#### TASK ITEM
Where does the word "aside" appear in the data? Copy every line that holds it.

(Records from a dataset)
# # # #
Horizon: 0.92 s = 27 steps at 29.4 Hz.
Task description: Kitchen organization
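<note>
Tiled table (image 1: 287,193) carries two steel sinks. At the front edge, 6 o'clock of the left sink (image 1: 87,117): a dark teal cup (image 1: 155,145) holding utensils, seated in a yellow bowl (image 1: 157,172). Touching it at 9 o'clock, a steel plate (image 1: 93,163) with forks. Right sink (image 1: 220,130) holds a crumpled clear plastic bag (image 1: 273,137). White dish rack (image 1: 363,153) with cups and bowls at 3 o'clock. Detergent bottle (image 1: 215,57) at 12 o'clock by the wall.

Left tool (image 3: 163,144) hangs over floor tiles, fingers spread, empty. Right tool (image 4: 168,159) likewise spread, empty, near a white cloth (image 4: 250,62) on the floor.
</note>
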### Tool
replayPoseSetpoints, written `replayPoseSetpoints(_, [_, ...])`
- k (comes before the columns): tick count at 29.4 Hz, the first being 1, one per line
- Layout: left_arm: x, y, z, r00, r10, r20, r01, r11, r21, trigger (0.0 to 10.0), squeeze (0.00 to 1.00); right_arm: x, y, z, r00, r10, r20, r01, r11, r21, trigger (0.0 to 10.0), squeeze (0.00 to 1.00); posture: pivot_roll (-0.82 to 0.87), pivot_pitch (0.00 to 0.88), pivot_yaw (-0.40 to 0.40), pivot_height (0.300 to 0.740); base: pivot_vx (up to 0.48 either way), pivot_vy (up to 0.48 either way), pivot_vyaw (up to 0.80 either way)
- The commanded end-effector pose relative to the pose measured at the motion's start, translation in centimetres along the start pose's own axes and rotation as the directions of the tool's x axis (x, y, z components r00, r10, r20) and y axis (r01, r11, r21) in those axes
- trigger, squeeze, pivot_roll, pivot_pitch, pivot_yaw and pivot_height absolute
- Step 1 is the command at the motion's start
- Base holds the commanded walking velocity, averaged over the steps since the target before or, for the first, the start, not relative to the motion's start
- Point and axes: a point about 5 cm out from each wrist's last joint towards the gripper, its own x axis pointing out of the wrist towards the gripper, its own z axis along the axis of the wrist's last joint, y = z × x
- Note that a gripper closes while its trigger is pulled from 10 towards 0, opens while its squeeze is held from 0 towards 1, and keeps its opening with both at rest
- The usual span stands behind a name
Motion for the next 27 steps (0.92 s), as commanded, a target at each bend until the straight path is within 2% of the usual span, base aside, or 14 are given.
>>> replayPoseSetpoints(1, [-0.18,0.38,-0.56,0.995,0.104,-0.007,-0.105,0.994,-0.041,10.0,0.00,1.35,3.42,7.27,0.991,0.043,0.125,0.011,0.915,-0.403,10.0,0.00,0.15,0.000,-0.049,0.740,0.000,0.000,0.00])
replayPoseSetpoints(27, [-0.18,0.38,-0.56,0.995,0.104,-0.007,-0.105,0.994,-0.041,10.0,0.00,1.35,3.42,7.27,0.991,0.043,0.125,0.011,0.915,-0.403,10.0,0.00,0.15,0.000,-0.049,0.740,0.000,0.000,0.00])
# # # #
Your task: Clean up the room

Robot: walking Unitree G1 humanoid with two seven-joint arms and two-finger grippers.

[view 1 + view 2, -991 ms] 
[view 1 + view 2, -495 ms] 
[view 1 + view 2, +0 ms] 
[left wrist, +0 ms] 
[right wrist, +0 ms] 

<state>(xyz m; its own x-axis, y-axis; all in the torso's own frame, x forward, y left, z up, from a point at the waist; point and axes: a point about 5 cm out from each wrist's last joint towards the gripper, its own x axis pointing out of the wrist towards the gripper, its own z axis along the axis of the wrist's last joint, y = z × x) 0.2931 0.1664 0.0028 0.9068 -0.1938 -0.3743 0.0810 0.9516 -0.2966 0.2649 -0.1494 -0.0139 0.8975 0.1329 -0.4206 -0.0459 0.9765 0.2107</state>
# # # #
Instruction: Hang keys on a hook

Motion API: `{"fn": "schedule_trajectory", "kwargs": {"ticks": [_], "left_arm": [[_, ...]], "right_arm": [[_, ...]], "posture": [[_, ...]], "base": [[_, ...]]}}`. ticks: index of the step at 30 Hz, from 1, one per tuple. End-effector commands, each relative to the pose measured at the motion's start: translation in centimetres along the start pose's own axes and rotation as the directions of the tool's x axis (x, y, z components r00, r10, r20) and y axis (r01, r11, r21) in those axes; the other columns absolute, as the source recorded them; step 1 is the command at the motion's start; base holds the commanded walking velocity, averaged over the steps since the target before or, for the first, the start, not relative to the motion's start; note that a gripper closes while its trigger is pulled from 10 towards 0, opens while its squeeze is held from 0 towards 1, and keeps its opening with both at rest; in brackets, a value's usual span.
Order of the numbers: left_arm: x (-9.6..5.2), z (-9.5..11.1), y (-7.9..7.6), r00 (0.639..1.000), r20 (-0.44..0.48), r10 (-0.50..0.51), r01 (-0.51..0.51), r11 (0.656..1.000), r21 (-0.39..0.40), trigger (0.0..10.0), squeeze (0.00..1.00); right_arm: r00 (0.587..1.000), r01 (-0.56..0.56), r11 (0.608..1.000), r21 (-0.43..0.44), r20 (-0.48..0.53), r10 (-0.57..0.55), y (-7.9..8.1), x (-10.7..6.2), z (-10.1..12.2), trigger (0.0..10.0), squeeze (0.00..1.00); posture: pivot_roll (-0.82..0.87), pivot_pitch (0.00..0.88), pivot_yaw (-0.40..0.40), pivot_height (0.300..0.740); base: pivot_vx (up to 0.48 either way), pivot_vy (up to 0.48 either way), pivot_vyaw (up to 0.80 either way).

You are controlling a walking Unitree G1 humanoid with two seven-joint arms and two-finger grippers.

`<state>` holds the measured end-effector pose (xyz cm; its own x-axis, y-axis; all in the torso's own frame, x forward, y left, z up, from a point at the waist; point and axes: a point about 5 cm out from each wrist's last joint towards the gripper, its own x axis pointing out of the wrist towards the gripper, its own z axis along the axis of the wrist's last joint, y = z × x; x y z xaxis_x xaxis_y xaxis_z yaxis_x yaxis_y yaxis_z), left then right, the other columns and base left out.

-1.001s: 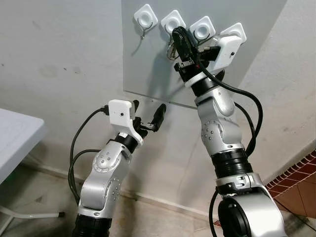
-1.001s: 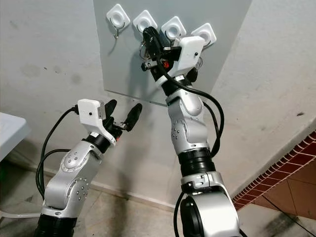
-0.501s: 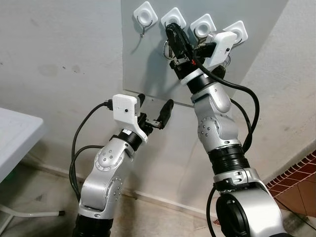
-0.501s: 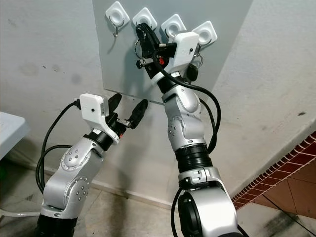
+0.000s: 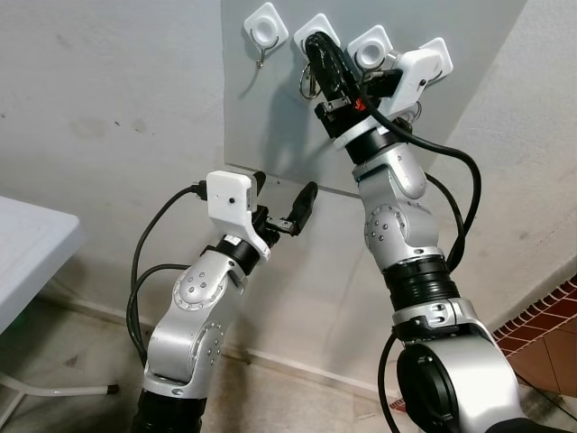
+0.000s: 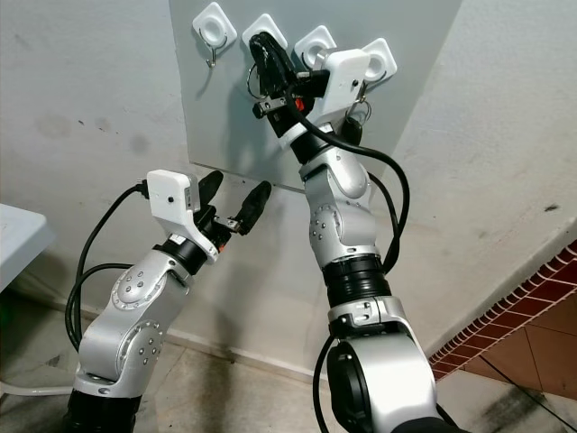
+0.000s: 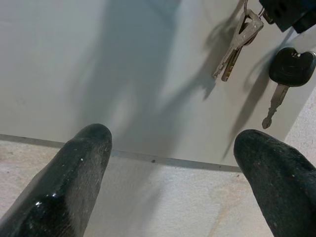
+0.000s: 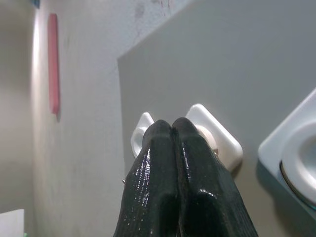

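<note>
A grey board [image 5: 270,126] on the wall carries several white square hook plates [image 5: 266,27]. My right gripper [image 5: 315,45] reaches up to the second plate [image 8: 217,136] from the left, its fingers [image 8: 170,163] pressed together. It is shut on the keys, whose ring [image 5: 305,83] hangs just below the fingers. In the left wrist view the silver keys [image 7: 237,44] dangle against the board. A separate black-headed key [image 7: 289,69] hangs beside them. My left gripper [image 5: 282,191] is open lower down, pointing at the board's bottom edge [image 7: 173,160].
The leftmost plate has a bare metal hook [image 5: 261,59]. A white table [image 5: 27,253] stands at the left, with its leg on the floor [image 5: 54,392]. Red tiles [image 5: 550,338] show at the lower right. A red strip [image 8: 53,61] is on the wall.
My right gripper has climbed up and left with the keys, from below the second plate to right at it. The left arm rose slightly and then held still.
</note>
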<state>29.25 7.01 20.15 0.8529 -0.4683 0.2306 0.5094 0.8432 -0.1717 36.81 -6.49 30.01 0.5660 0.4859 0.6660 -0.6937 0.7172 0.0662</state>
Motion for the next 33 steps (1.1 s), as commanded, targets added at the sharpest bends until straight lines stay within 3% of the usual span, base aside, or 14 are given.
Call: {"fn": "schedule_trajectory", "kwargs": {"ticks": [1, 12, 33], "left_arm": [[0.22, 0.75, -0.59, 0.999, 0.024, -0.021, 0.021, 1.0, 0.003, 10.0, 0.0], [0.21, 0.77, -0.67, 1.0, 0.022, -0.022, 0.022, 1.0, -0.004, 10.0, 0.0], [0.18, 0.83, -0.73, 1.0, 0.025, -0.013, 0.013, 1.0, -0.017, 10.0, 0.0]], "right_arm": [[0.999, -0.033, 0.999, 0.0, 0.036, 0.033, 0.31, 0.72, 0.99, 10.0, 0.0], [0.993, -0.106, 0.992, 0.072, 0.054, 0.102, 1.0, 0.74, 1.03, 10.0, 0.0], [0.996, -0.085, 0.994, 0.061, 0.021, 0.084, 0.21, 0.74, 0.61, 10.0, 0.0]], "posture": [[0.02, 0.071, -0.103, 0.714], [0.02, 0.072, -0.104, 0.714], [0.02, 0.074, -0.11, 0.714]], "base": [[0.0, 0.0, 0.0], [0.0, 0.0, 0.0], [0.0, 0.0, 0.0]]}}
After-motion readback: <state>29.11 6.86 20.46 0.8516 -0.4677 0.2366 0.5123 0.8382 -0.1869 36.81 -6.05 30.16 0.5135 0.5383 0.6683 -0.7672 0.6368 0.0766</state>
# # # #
#### ANSWER FOR THE TASK
Motion for the next 27 steps (0.92 s), as commanded, a target at each bend until the straight path is within 2% of the usual span, base aside, or 14 are given.
Motion for the next 33 steps (1.1 s), as commanded, targets added at the sharpest bends until straight lines stay within 3% of the usual span, base aside, or 14 are given.

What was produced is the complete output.